[Task] From the entries that follow, report every line in which "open" occurs.

[Given entries]
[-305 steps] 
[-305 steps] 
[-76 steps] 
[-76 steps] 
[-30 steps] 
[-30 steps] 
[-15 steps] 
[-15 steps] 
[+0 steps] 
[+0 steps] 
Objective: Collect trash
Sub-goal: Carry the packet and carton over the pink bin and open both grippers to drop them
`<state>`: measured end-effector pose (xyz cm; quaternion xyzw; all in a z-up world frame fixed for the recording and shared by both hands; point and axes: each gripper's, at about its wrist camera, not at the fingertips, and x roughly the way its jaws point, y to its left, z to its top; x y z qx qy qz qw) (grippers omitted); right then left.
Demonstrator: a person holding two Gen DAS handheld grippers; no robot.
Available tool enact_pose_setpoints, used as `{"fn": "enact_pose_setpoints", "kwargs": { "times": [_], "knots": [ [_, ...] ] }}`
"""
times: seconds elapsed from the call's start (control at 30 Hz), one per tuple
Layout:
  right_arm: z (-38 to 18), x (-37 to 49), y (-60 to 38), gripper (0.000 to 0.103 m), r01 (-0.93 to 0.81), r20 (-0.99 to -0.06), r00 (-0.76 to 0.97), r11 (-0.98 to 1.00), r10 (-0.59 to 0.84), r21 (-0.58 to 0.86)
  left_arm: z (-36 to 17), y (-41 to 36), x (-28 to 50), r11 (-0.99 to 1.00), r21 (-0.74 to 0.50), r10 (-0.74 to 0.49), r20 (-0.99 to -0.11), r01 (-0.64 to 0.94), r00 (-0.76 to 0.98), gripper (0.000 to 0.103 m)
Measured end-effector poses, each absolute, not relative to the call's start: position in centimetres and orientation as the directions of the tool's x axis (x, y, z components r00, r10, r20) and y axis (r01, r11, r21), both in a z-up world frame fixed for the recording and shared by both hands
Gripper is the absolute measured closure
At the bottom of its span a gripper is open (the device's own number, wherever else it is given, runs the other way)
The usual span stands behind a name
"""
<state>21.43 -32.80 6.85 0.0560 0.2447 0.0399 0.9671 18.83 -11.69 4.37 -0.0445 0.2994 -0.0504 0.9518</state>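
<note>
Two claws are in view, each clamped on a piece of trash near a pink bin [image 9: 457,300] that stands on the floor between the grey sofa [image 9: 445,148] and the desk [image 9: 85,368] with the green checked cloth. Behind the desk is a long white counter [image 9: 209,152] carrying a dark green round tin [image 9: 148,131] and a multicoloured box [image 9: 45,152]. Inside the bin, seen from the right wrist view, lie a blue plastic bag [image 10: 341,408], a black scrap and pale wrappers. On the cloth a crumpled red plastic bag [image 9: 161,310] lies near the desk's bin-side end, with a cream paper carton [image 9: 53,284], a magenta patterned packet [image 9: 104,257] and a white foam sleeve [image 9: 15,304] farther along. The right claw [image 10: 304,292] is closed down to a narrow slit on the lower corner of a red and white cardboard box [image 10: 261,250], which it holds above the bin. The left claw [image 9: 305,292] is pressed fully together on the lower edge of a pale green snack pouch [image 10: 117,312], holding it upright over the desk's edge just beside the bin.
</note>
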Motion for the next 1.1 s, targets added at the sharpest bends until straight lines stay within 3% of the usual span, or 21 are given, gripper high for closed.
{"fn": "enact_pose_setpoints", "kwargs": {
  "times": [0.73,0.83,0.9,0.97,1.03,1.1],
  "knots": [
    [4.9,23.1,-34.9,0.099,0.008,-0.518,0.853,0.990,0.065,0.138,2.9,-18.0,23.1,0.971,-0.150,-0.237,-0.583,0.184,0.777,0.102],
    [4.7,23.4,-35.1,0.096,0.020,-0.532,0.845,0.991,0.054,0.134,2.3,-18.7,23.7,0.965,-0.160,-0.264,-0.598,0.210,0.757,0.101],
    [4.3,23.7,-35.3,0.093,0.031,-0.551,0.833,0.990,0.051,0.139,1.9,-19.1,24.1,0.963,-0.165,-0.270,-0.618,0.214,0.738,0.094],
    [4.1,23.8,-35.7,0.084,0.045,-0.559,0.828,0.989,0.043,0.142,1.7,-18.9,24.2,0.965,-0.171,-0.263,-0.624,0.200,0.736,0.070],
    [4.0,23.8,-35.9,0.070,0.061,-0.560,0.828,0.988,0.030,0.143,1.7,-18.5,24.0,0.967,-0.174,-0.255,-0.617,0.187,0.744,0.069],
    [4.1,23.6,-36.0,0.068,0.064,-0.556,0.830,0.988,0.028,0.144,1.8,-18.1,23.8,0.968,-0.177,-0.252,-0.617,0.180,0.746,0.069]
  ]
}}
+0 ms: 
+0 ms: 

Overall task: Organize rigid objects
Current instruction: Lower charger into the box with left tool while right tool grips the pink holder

[Answer space]
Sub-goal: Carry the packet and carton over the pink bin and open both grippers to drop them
At the bottom of its span a gripper is open (the device's own number, wherever else it is given, runs the other way)

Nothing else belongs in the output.